Analytical Commentary and Fed Perspectives

  • Chicago Fed President Austan Goolsbee has pointed to tariffs and trade policy as contributing factors to sustained inflation pressures, advocating for tariff recalibration to help ease price burdens—a stance that highlights the multifaceted drivers of inflation beyond domestic demand.

  • The Fed’s overall cautiousness reflects the challenge of navigating inflation risks amid emerging credit stresses and a labor market that, while softening, remains resilient.

  • Markets and policymakers alike are focusing intently on upcoming inflation data releases—especially PCE, CPI, and PPI reports—as well as Fed commentary, to better gauge the trajectory of inflation and the appropriate policy response.


Summary and Forward Look

The late-2025 and early-2026 data landscape reveals a complex economic environment marked by:

  • Sticky PCE inflation near 2.9%, defying quick disinflation hopes.
  • CPI headline easing to 2.4%, offset by persistent core and upstream inflation pressures.
  • Surging GDP deflator at 3.7%, showing embedded inflation across economic output.
  • Stronger-than-expected PPI data signaling ongoing cost pressures at the wholesale level.
  • Mixed signals from slowing GDP growth and resilience in core services inflation.

These factors have led to a more cautious market pricing of Fed rate cuts, with futures still reflecting some easing later in 2026 and 2027 but with tempered confidence in near-term cuts.

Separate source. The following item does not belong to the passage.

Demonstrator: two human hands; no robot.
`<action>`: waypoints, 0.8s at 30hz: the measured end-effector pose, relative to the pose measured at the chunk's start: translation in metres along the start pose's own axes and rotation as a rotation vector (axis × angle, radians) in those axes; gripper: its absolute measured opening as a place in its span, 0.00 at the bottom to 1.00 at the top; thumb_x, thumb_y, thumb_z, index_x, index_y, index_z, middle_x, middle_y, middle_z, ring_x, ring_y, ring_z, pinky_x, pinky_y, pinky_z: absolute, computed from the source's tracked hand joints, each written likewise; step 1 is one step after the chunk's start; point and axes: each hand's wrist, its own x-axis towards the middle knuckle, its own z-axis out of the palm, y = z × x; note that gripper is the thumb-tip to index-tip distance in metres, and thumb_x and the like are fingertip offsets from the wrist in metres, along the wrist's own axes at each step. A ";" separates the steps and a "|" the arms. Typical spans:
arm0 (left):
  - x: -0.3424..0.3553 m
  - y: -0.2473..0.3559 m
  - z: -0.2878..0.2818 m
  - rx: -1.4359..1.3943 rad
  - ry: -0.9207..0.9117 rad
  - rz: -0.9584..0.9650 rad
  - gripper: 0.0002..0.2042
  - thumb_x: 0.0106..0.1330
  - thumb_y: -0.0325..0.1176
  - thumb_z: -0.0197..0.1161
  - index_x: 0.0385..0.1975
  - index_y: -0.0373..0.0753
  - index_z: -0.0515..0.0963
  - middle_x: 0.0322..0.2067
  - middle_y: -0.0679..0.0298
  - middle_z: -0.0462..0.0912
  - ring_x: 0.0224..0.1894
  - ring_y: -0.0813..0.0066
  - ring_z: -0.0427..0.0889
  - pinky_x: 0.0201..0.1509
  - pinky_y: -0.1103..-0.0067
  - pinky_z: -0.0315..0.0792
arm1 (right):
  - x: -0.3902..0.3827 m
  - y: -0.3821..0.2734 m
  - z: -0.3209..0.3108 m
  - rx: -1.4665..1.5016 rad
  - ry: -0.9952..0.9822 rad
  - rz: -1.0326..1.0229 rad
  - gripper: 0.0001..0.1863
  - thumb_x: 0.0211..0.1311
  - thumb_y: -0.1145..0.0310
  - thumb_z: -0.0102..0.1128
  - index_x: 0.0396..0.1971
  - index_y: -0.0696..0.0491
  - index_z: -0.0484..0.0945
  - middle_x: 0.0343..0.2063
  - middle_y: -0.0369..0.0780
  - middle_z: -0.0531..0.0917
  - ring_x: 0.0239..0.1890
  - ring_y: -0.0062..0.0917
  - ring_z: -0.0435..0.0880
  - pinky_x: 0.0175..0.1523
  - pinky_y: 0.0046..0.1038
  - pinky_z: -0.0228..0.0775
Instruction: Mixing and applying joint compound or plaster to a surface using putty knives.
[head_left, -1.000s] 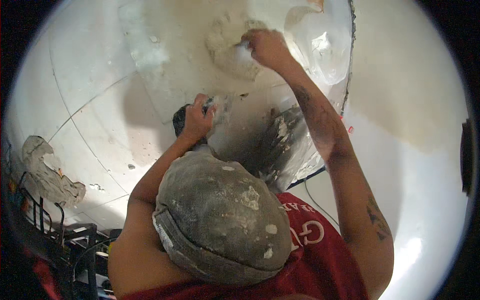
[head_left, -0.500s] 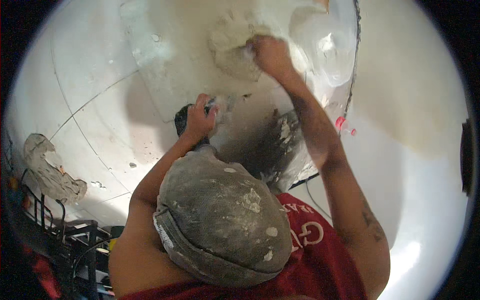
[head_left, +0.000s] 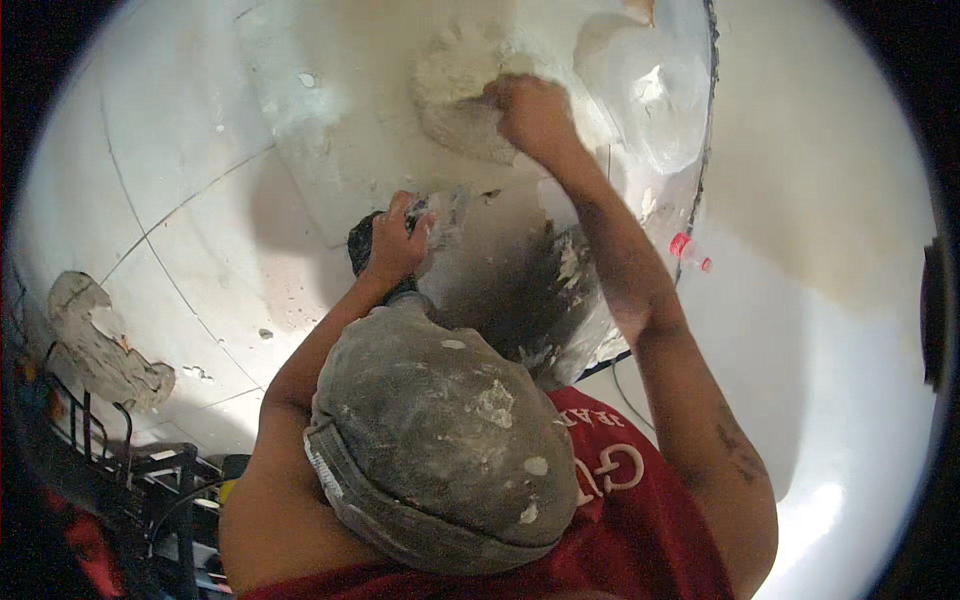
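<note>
My right hand point(head_left: 535, 112) is closed over a rough, sand-coloured patch of what looks like plaster or putty point(head_left: 450, 75) on the pale tiled surface point(head_left: 215, 235). A thin dark edge point(head_left: 472, 102) sticks out left of its fingers; what it belongs to I cannot make out. Nearer and further left, my left hand point(head_left: 398, 238) has its fingers curled against a pale, plaster-smeared piece point(head_left: 442, 215). A black object point(head_left: 362, 242) lies just beside that hand, partly behind it. Below, a grey cloth-covered rounded form point(head_left: 450, 430) with white spatters hides part of the surface.
On the right, a clear bottle with a red label and cap point(head_left: 690, 250) lies by a dark jagged edge point(head_left: 703, 180). A crumpled grey-brown cloth or sack point(head_left: 105, 340) is at the left, above a black metal frame point(head_left: 180, 480). A dark stain point(head_left: 530, 285) marks the middle.
My right hand has shifted slightly left, and the dark edge at its fingers shows more clearly over the patch. The left hand stays almost in place.
</note>
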 end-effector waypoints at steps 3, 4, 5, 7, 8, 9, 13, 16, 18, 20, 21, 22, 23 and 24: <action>-0.004 0.012 -0.002 0.003 -0.125 -0.158 0.14 0.54 0.35 0.56 0.35 0.33 0.66 0.28 0.51 0.73 0.26 0.50 0.74 0.26 0.67 0.65 | 0.004 0.012 -0.007 0.059 0.100 0.174 0.13 0.37 0.76 0.52 0.28 0.50 0.77 0.32 0.37 0.79 0.37 0.29 0.77 0.40 0.33 0.69; -0.005 0.013 -0.003 0.068 -0.106 -0.106 0.14 0.54 0.35 0.56 0.35 0.34 0.66 0.29 0.51 0.73 0.26 0.51 0.74 0.26 0.67 0.65 | -0.005 0.008 0.001 0.058 0.099 0.172 0.13 0.37 0.76 0.52 0.28 0.50 0.77 0.32 0.37 0.79 0.37 0.29 0.77 0.40 0.33 0.69; 0.002 0.013 -0.003 0.132 -0.083 -0.045 0.14 0.53 0.35 0.56 0.35 0.34 0.66 0.29 0.51 0.73 0.27 0.51 0.73 0.26 0.67 0.65 | -0.010 0.003 0.008 -0.005 0.095 0.093 0.11 0.38 0.74 0.54 0.27 0.50 0.77 0.29 0.38 0.79 0.34 0.32 0.78 0.38 0.34 0.69; 0.004 0.005 0.003 0.057 -0.061 -0.039 0.14 0.53 0.34 0.56 0.36 0.34 0.66 0.28 0.51 0.73 0.26 0.51 0.73 0.27 0.67 0.65 | -0.010 0.001 0.010 -0.035 0.021 -0.027 0.09 0.39 0.72 0.55 0.26 0.51 0.77 0.26 0.38 0.79 0.31 0.35 0.78 0.36 0.35 0.69; -0.003 0.003 0.002 -0.017 -0.055 -0.053 0.14 0.53 0.34 0.56 0.36 0.34 0.66 0.28 0.50 0.73 0.25 0.50 0.73 0.27 0.66 0.65 | -0.004 -0.002 0.000 -0.029 0.017 -0.024 0.09 0.39 0.72 0.55 0.26 0.51 0.77 0.26 0.38 0.79 0.31 0.35 0.78 0.36 0.35 0.69; -0.006 -0.002 -0.002 -0.014 -0.060 -0.058 0.14 0.53 0.34 0.56 0.36 0.34 0.66 0.28 0.50 0.73 0.25 0.50 0.73 0.27 0.66 0.65 | 0.007 -0.001 -0.012 -0.030 -0.059 0.060 0.11 0.39 0.74 0.53 0.27 0.50 0.77 0.28 0.38 0.79 0.34 0.33 0.77 0.38 0.34 0.69; -0.007 0.003 0.005 0.024 -0.103 -0.110 0.14 0.53 0.33 0.55 0.37 0.35 0.66 0.28 0.51 0.73 0.24 0.50 0.72 0.28 0.64 0.64 | -0.006 0.004 0.007 -0.075 -0.025 0.088 0.11 0.39 0.73 0.54 0.28 0.51 0.77 0.28 0.39 0.79 0.35 0.32 0.77 0.39 0.33 0.70; 0.001 -0.006 0.008 -0.010 -0.068 -0.146 0.15 0.52 0.33 0.55 0.38 0.34 0.66 0.27 0.50 0.73 0.24 0.48 0.72 0.28 0.63 0.64 | 0.001 0.005 0.001 -0.073 -0.074 -0.051 0.11 0.40 0.70 0.55 0.28 0.52 0.77 0.27 0.40 0.78 0.33 0.35 0.77 0.37 0.34 0.70; -0.010 -0.003 0.004 -0.010 -0.054 -0.115 0.15 0.52 0.34 0.56 0.38 0.34 0.66 0.27 0.49 0.73 0.24 0.48 0.72 0.29 0.64 0.64 | 0.014 0.008 -0.015 0.013 -0.109 0.116 0.12 0.40 0.74 0.52 0.29 0.51 0.77 0.31 0.39 0.79 0.37 0.32 0.77 0.39 0.33 0.70; 0.002 0.008 -0.003 -0.056 -0.136 -0.135 0.15 0.52 0.33 0.56 0.37 0.34 0.66 0.28 0.49 0.73 0.26 0.48 0.72 0.31 0.64 0.64 | 0.009 0.011 -0.005 -0.019 0.020 0.100 0.13 0.39 0.76 0.50 0.28 0.51 0.78 0.31 0.38 0.78 0.37 0.31 0.77 0.40 0.33 0.69; 0.001 0.008 0.003 -0.060 -0.131 -0.130 0.15 0.52 0.33 0.56 0.37 0.34 0.66 0.28 0.49 0.73 0.26 0.48 0.72 0.31 0.64 0.64 | -0.001 0.005 0.003 -0.080 -0.031 0.078 0.12 0.39 0.76 0.50 0.27 0.51 0.78 0.30 0.38 0.78 0.36 0.32 0.77 0.39 0.33 0.69; -0.002 0.007 0.004 -0.039 -0.109 -0.154 0.14 0.52 0.33 0.56 0.36 0.34 0.66 0.28 0.50 0.73 0.27 0.48 0.72 0.31 0.64 0.64 | -0.004 -0.004 0.005 -0.135 -0.077 0.056 0.11 0.39 0.75 0.50 0.27 0.52 0.77 0.29 0.38 0.78 0.35 0.32 0.77 0.38 0.33 0.69; -0.003 0.004 0.005 -0.020 -0.087 -0.177 0.13 0.52 0.33 0.56 0.34 0.34 0.66 0.29 0.50 0.73 0.28 0.48 0.72 0.31 0.64 0.64 | -0.005 -0.004 0.001 -0.023 -0.141 0.018 0.13 0.37 0.76 0.50 0.28 0.52 0.76 0.29 0.38 0.78 0.36 0.33 0.76 0.38 0.34 0.68; 0.000 0.000 0.005 -0.017 -0.082 -0.172 0.13 0.52 0.33 0.56 0.34 0.34 0.66 0.29 0.50 0.73 0.28 0.48 0.72 0.31 0.64 0.64 | -0.002 0.000 -0.005 -0.024 -0.135 0.015 0.13 0.37 0.76 0.50 0.28 0.52 0.76 0.29 0.38 0.78 0.36 0.33 0.76 0.38 0.34 0.68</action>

Treasury and equity markets remain volatile, while the U.S. dollar’s unexpected strength adds further uncertainty.

Looking ahead, the Fed’s policy decisions will remain highly data-dependent, with upcoming inflation and growth releases crucial to recalibrating expectations. The persistence of inflation, particularly in core and upstream measures, suggests that the Fed may maintain a patient but vigilant stance, balancing inflation risks against the potential for economic slowdown.

Market participants and advisors should continue to monitor the evolving inflation signals closely, as these will shape the trajectory of U.S. monetary policy and broader financial conditions throughout 2026.